Thus do many antiquated proverbs suffer derision when they venture into the harsh environment of the modern world. Can he truly be a gentleman, though he ride swiftly, at night, away from the security of the city, alone and armed?
Only the rider knows. He is quite secure about his own estate, and perhaps is now observing to himself that he is the very picture of that proverb mainly quoted nowadays by gouty earls at the fireside deriding the softness of the younger generation, who travel with everything but a wine-cellar and purchase and consume one as they go. (The earls suffer amnesia regarding their own pasts and curse the present gout whilst recalling fondly wines of bygone days.)
He has no question in his own mind as to what he is, and if you were to ask him, he might tell you without hesitation.
You could not ask him. He was already gone by the time it occurred to you; his horse swift and his purpose clear, he went left at the crossroads on the hill where the moon cut a black shadow beside a kingstone. His first goal was to pass that crossroads at that time, exactly as the moon was clearing the horizon and casting the kingstone’s shadow as a pointer down the road he took. When he turned, he faded from sight, as if he rode into a fog bank when there was no fog there at all.
“ARIEL!”
“Here, Master!”
“The full moon’s rays are requisite for work I plan tonight. Dispel these scudding clouds without harsh wind or undue storm, that the rising lunar light may fall unfiltered on the world.”
“All of it, Master Prospero?” Ariel asked, dubious.
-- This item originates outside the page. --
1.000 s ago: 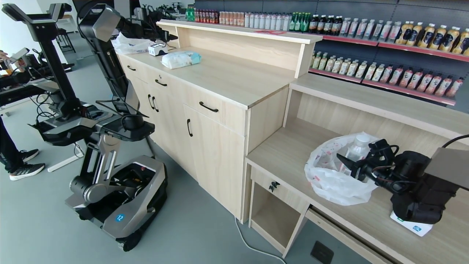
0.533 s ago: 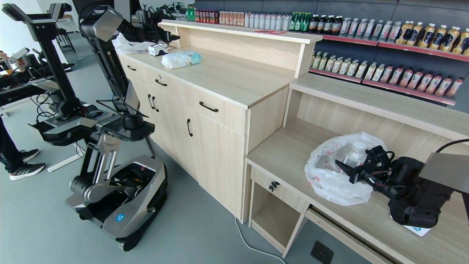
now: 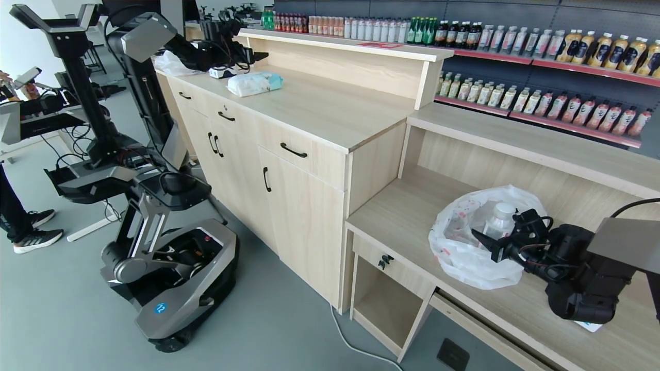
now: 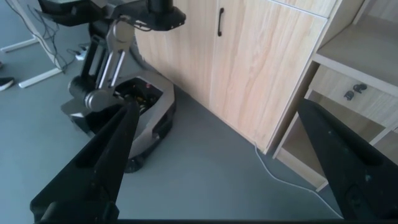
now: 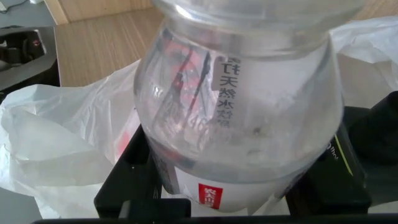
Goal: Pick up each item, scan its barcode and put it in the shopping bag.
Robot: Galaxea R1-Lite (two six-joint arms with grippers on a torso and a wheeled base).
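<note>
In the head view, the right pincer (image 3: 494, 231) grips a clear bottle (image 3: 499, 220) with a white cap. The bottle stands upright in the open mouth of the white shopping bag (image 3: 464, 257), which sits on the lower tabletop (image 3: 402, 216). A flat white device (image 3: 588, 325) peeks out beneath the right arm. Well apart, on the higher tabletop, lies a pale packet (image 3: 254, 83).

In the left wrist view, the left pincer (image 4: 217, 106) hangs with its fingers spread wide over the grey floor (image 4: 205, 162), near a wooden cabinet (image 4: 261, 62).

In the right wrist view, the bottle (image 5: 242, 106) is clamped between the black fingers (image 5: 134, 180). The bag's crumpled plastic (image 5: 56, 137) lies around and behind it, with the wooden tabletop (image 5: 93, 43) beyond.
</note>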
“This part where I am,” Prospero clarified, not unkindly. “Let us say, the eastern region of this continent, including this island. All night.”
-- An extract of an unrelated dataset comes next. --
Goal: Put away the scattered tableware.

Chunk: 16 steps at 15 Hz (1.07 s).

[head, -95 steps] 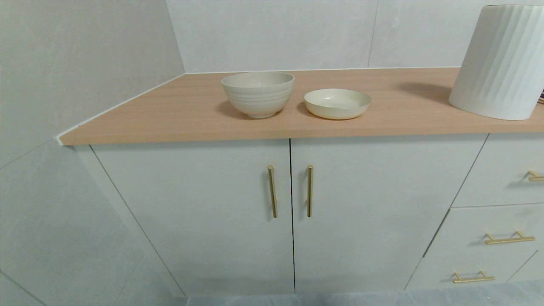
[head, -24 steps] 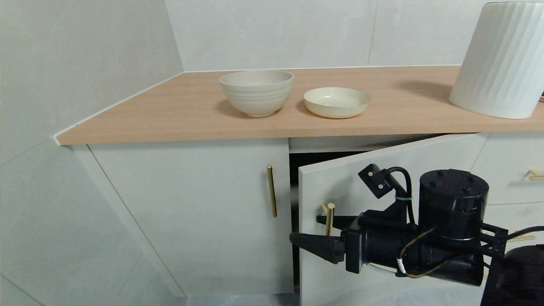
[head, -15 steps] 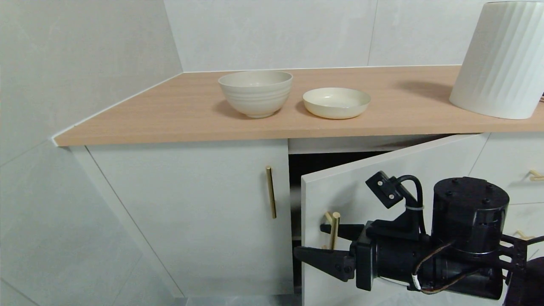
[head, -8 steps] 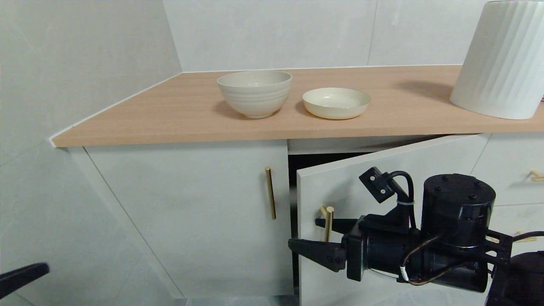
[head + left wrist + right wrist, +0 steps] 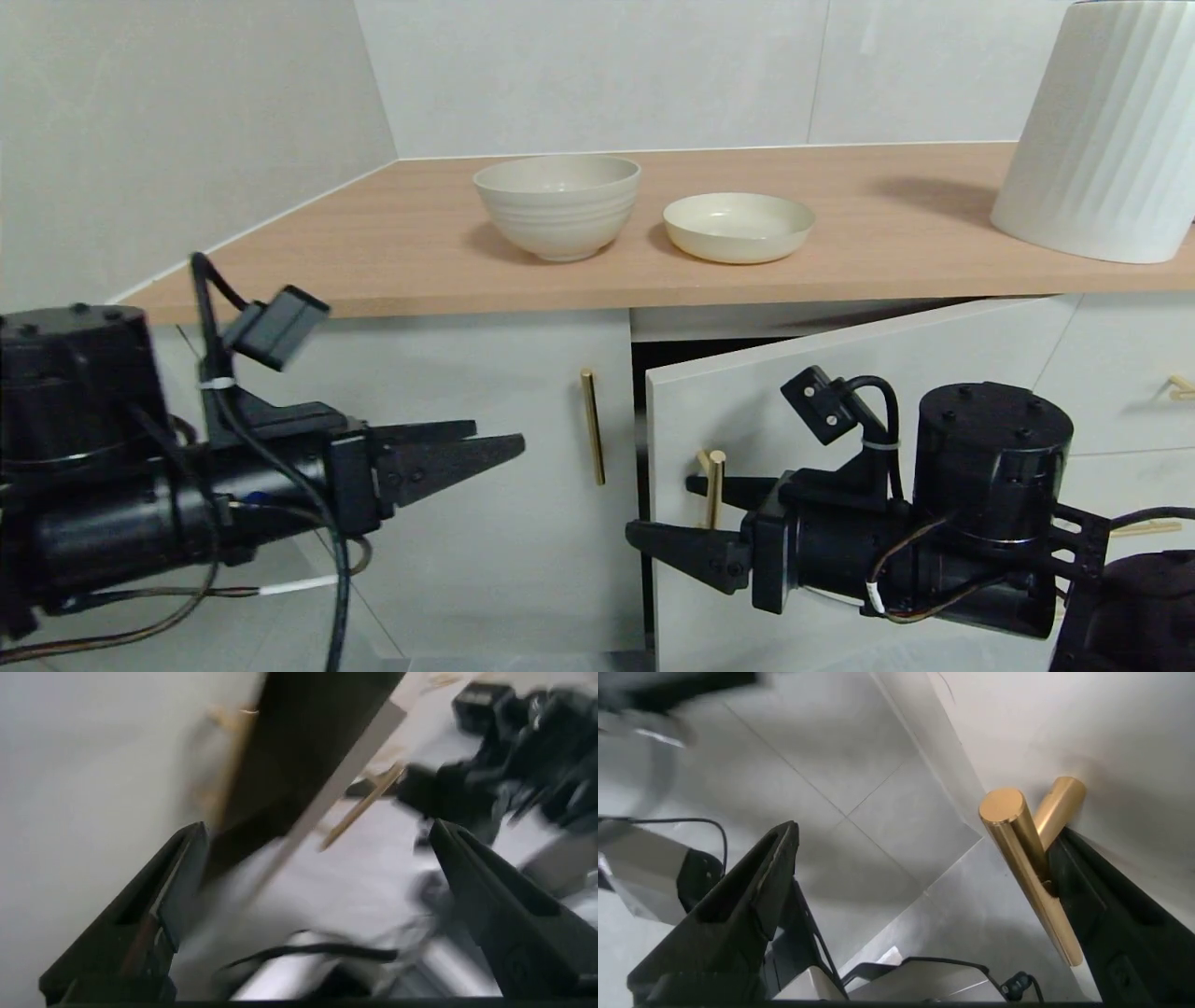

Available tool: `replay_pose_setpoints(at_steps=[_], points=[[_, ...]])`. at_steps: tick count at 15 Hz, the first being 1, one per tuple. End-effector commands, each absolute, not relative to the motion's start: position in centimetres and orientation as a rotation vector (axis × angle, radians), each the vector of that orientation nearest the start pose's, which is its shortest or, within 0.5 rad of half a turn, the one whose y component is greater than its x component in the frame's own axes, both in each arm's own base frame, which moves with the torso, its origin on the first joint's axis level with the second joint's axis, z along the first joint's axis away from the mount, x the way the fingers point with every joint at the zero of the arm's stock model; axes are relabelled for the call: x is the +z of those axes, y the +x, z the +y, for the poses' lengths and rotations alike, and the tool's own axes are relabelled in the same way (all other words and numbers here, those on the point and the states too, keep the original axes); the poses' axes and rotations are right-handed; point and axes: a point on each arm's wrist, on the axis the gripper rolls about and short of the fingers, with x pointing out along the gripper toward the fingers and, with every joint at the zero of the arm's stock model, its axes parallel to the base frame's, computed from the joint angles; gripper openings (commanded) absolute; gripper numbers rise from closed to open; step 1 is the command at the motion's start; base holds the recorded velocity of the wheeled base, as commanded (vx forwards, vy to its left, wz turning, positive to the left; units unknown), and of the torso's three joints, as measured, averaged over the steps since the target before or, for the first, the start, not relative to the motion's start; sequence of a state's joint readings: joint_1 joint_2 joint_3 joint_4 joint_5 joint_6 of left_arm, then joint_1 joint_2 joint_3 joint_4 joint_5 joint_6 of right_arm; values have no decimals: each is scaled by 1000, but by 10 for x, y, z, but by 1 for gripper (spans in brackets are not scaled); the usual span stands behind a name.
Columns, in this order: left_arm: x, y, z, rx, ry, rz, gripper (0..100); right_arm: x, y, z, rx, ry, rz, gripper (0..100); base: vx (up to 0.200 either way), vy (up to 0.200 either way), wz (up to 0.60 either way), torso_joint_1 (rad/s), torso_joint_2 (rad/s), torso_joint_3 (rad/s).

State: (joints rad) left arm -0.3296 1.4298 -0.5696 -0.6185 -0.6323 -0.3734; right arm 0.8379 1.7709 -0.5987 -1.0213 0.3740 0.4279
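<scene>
Ribbed beige deep bowl [image 5: 557, 205] and shallow cream dish [image 5: 738, 226] sit side by side on the wooden tabletop [image 5: 373, 252]; neither is stowed. The right white cabinet door [image 5: 840, 392] stands partly open. The right gripper [image 5: 663, 509], released, straddles its brass bar handle [image 5: 711, 485]. The left gripper [image 5: 495, 435] is spread and empty.

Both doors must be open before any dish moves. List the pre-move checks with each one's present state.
1. The right door is ajar, only partly open: not ok.
2. The right gripper, open, straddles the right door handle: ok.
3. The left door is shut: not ok.
4. The left gripper, open, is short of the left door handle: not ok.
5. The bowl and shallow dish stand upright, apart, on the countertop: ok.
6. Room in the cabinet interior: cannot tell, too dark.
</scene>
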Motion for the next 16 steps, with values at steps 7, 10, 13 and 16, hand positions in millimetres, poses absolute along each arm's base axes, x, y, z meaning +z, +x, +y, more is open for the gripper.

“The breath of your order shall be gale, good Master,” Ariel said, and left with a gust of wind, racing east.
Prospero’s black-lined blue cloak flared and rippled with the Sylph’s passage; his dark hair stirred; the island’s trees soughed and whispered among themselves, then calmed. From his place by the mighty tree that crowned the island’s hill, he gazed over the river to the east and saw Ariel’s rippling wake pass over the landscape, out of sight, purling and streaking the fat gilt-shouldered clouds. Now he took his silver-wound staff and struck its bright heel on the ground three times.
“Caliban!” he called.
“Aye,” grunted a voice beneath his feet. The stone roiled and rose: a torso; a rough head coarse-featured; a square slab-body and hard arms textured like fine-grained unpolished granite. Caliban squinted in the beating midsummer sun.
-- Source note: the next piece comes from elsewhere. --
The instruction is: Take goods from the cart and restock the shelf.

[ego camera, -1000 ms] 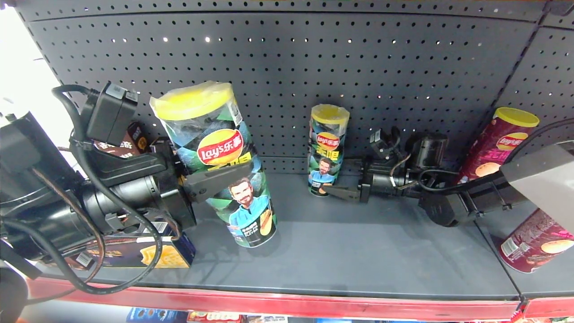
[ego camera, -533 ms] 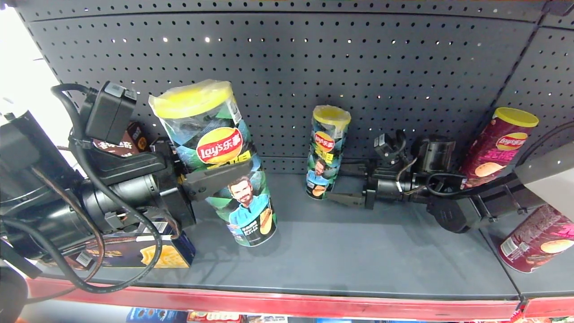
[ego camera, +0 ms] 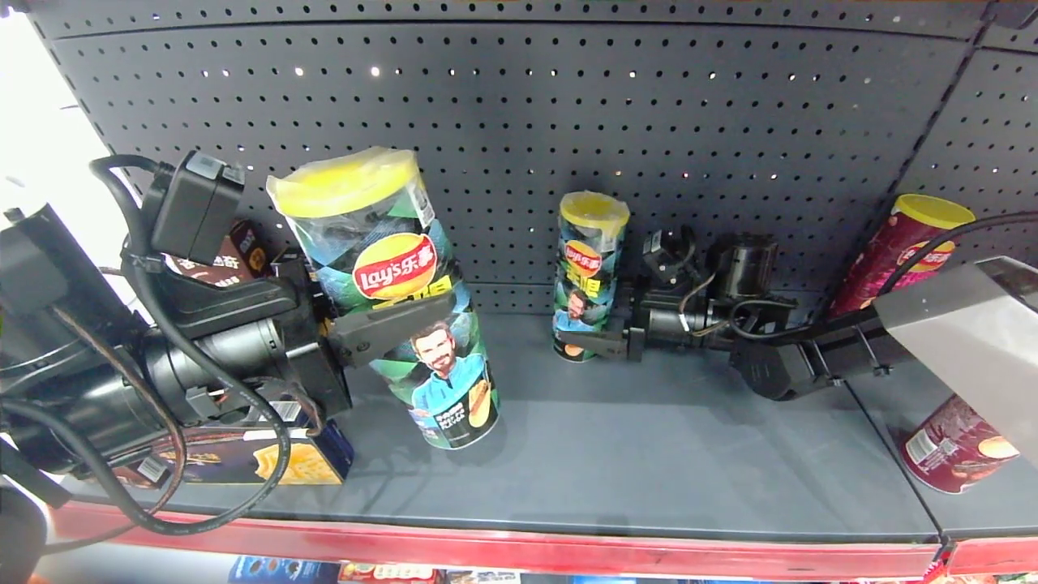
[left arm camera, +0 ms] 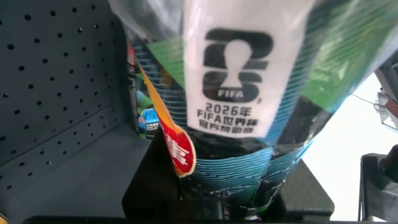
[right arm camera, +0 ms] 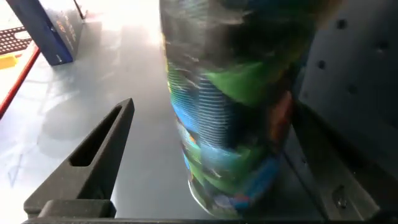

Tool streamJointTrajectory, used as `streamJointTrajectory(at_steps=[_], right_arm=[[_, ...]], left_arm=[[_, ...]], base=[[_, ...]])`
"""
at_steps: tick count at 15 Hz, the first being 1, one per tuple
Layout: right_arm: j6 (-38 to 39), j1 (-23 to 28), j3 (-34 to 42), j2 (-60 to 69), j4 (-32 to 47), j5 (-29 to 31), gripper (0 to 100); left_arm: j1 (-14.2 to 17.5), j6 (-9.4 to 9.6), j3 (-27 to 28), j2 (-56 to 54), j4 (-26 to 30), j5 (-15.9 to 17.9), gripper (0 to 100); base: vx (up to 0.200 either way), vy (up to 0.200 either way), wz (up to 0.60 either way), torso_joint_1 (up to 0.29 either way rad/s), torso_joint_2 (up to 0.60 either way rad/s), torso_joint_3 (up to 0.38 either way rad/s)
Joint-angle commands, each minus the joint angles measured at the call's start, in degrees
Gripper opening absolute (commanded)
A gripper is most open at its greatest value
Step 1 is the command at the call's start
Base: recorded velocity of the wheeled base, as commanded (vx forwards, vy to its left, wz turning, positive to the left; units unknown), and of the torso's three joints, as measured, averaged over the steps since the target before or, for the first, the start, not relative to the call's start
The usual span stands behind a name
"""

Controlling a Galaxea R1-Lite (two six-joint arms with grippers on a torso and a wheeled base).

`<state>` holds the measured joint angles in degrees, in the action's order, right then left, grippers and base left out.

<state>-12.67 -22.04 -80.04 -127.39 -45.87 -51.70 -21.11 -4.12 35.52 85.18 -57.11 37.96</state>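
Here the left claw is clenched on the near chip can, a tall tube with a yellow lid and a green and blue wrap. One dark finger lies across the front of the tube about halfway up, and the other finger is hidden behind it. The can's base is down at the shelf, though I cannot tell whether it rests there with its full weight. In the left wrist view the can's printed side sits right against the claw.

The right claw is released and straddles the far chip can, which has the same wrap and stands upright on the shelf close to the pegboard. In the right wrist view one finger stands apart from the can with bare shelf between them. The other finger is close by the can's opposite side, and I cannot tell whether it touches.

Just under the left claw's wrist lies a blue biscuit box, and a brown packet is behind that wrist. Out past the right claw's arm, away from the far can, a maroon can stands by the pegboard. A second maroon can sits nearer the shelf's front edge, partly covered by the arm.
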Motion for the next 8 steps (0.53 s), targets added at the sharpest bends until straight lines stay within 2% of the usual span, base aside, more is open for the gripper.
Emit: streamJointTrajectory(at_steps=[1,4,6,7,8], right_arm=[[0.0,-0.8,-1.3,-1.5,0.0,0.7,100],[0.0,-2.0,-3.8,-2.8,0.9,6.6,100],[0.0,-2.1,-6.1,-4.1,0.7,6.8,100],[0.0,-2.2,-8.4,-5.1,1.0,6.9,0],[0.0,-2.2,-8.5,-4.8,2.1,7.0,0]], left_arm=[[-0.1,-0.01,0.1,0.0,0.0,0.0,0],[0.0,-0.01,0.1,0.0,0.0,0.0,0],[0.0,-0.01,0.0,0.0,0.0,0.0,0],[0.0,-0.01,-0.1,0.0,0.0,-0.1,0],[0.0,-0.01,-0.2,0.0,0.0,0.0,0]], base=[[0.0,0.0,0.0,0.0,0.0,0.0],[0.0,0.0,0.0,0.0,0.0,0.0],[0.0,0.0,0.0,0.0,0.0,0.0],[0.0,0.0,0.0,0.0,0.0,0.0],[0.0,0.0,0.0,0.0,0.0,0.0]])
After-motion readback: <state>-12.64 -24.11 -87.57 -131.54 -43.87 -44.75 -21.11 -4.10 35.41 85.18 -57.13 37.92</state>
“Here at this living tower’s roots I’ll have a basin sculpted in the stone whereof it grips,” Prospero said, lifting his staff and then setting it down, “a hollow which is spherical, circularly exact, such that the diameter be measured from here—” he struck the stone with the heel of the staff and paced—“to here at its broadest point below the surface of the ground, and such that its opening be from here—” and he paced again— “to here.”
There was a perplexed silence, and then, “Ah. Like an orange with the top cut off to suck at it.”
“Even so.”
“That will fill with the waters of the Spring that rises here in its middle, Master—”
“Even so.”
“Ah.” The black stone over which the tree’s roots ran and into which they had forced their way rippled as Caliban moved. “If it’s a well you’d have me delve, Master—”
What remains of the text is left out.